_Directions_
Begin with the first line of the entries below and reproduce each line exactly, ending with the line that holds "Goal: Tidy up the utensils".

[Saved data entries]
───
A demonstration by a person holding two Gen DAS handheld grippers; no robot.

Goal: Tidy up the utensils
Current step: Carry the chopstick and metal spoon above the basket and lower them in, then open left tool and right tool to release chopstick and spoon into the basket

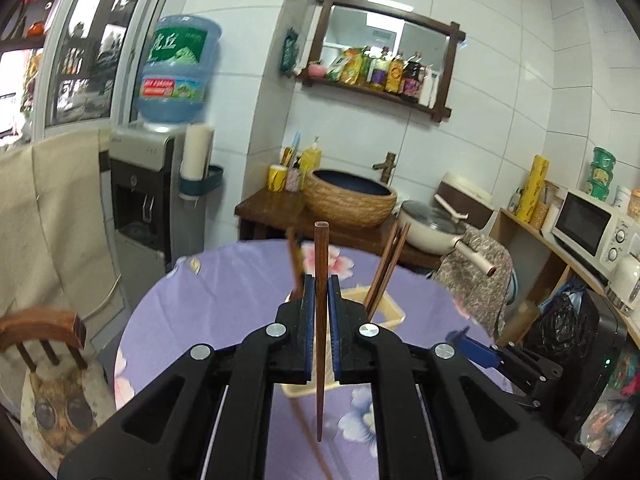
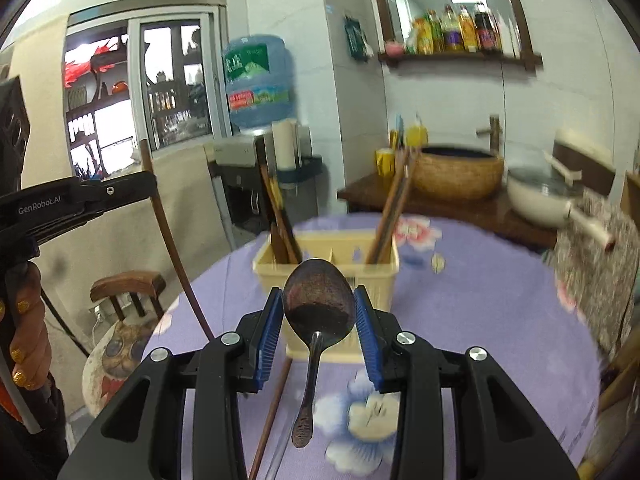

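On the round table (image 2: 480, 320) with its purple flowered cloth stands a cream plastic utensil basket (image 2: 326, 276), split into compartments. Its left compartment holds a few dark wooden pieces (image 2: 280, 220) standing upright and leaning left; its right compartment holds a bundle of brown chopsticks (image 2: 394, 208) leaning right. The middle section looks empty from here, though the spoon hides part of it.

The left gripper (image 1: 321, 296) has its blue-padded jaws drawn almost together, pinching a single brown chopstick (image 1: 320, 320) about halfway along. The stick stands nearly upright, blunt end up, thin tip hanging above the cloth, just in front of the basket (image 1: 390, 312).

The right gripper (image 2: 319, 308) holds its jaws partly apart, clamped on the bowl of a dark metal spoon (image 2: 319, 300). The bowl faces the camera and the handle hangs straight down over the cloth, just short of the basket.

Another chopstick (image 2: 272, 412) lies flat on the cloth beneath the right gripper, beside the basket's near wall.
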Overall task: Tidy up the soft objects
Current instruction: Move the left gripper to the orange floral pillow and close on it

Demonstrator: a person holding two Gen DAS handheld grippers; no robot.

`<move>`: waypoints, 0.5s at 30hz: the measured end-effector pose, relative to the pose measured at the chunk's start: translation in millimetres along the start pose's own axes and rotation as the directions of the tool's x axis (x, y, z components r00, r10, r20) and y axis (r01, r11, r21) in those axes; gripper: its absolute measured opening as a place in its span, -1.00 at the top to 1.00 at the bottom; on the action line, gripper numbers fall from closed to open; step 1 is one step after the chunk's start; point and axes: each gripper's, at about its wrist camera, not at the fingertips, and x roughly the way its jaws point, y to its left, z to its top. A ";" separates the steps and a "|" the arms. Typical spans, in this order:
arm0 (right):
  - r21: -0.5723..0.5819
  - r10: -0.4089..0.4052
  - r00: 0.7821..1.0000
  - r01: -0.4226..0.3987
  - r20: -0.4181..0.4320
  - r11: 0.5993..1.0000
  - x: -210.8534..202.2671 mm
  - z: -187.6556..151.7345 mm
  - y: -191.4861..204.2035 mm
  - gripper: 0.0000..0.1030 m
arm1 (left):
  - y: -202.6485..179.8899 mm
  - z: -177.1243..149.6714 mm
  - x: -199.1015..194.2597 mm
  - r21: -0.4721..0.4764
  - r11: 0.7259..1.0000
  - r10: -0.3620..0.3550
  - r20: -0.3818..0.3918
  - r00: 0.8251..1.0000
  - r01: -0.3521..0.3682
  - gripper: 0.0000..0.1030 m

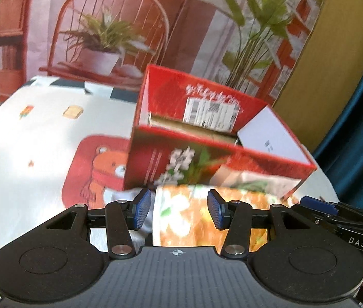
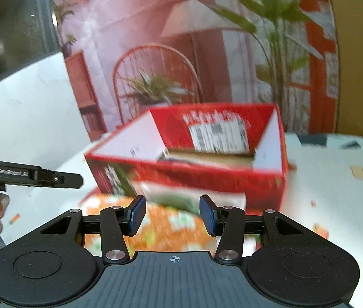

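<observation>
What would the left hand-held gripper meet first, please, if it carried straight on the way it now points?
Most likely the orange floral cloth between the open fingers of the left hand-held gripper; behind it stands the red box. Blur leaves depth uncertain.

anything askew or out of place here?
Nothing damaged or spilled. The orange floral cloth lies outside the red box, bunched against its front wall. Both the left gripper and the right gripper are open above it.

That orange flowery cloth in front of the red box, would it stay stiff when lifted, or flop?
The orange floral cloth probably flops: it lies soft and rumpled on the table. It looks light, likely to drape and sag. Pushed, it would likelier bunch against the red box than slide.
</observation>
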 end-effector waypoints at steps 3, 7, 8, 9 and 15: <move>0.033 -0.022 0.999 0.023 -0.032 0.999 4.0 -13.9 -2.8 -0.04 | 3.3 -13.6 -0.8 -0.005 1.000 0.003 -0.005 1.000 -0.003 -0.04; 0.060 -0.042 0.997 0.045 -0.065 0.997 10.0 -26.4 -4.3 -0.09 | 5.1 -26.5 -0.1 -0.011 1.000 0.002 -0.018 1.000 -0.002 -0.07; 0.064 -0.041 0.997 0.045 -0.070 0.997 11.5 -28.5 -4.6 -0.09 | 6.2 -28.6 0.5 -0.014 1.000 0.000 -0.023 1.000 0.000 -0.07; 0.069 -0.037 0.997 0.042 -0.074 0.997 12.9 -31.3 -4.0 -0.09 | 6.9 -30.0 1.2 -0.017 1.000 0.000 -0.026 1.000 0.000 -0.07; 0.059 -0.026 0.995 0.032 -0.097 0.998 20.1 -40.5 -0.6 -0.07 | 7.2 -38.2 5.1 -0.029 1.000 -0.008 -0.047 0.999 0.007 -0.07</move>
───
_Response box_
A demonstration by a person holding two Gen DAS handheld grippers; no robot.

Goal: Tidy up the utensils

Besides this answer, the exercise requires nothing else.